24 Apr 2016

Quick cleanup in Samoa after Cyclone Amos

7:50 pm on 24 April 2016

The head of Samoa's disaster management committee says access has been restored to areas cut off by Cyclone Amos on Saturday night.

Landslide following tropical cyclone Amos

Landslide following tropical cyclone Amos Photo: 350 Pacific

It was feared the storm would strike Samoa as a large category four system, but it picked up speed and passed Samoa quickly as a category two.

However, strong winds and heavy rains associated with the system still brought down trees and powerlines, caused flooding, and washed away some roads across the country's two main islands.

The largest island, Savai'i appeared to have been the most affected by Amos, with some villages isolated by flooding, landslides and washouts.

Landslide following cyclone Amos

Landslide following cyclone Amos Photo: 350 Pacific

But on Sunday evening, the chief executive of the Ministry of Natural Resources and Environment, Suluimalo Amatanga Penaia, said the paths to those villages had now been cleared.

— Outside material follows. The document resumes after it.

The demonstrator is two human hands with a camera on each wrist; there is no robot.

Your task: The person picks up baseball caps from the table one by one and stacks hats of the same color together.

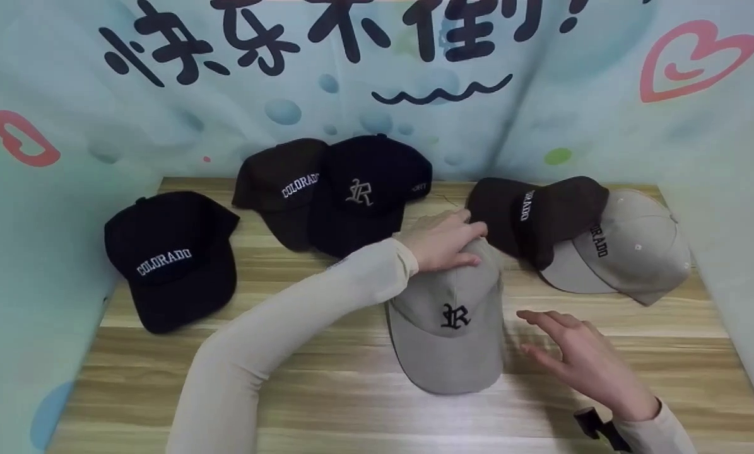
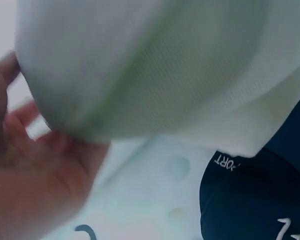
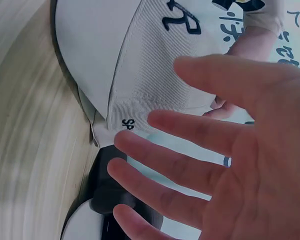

"I think everything is back to normal now," said Suluimalo. "Even our sea transport with our ferry is all back to, you know, all back to between Savai'i and Upolu this afternoon."

Landslide following cyclone Amos

Powerlines down after Cyclone Amos in Samoa. Photo: 350 Pacific

He said crews had spent the day clearing debris and fallen trees, and he expected power supplies to be restored to the entire country on Monday.

Suluimalo said Samoa had come out of the cyclone unscathed, and there was no need for an emergency declaration.

He said all services, including flights and schools, would operate as normal on Monday.

Flooding around the urban areas in the capital, Apia.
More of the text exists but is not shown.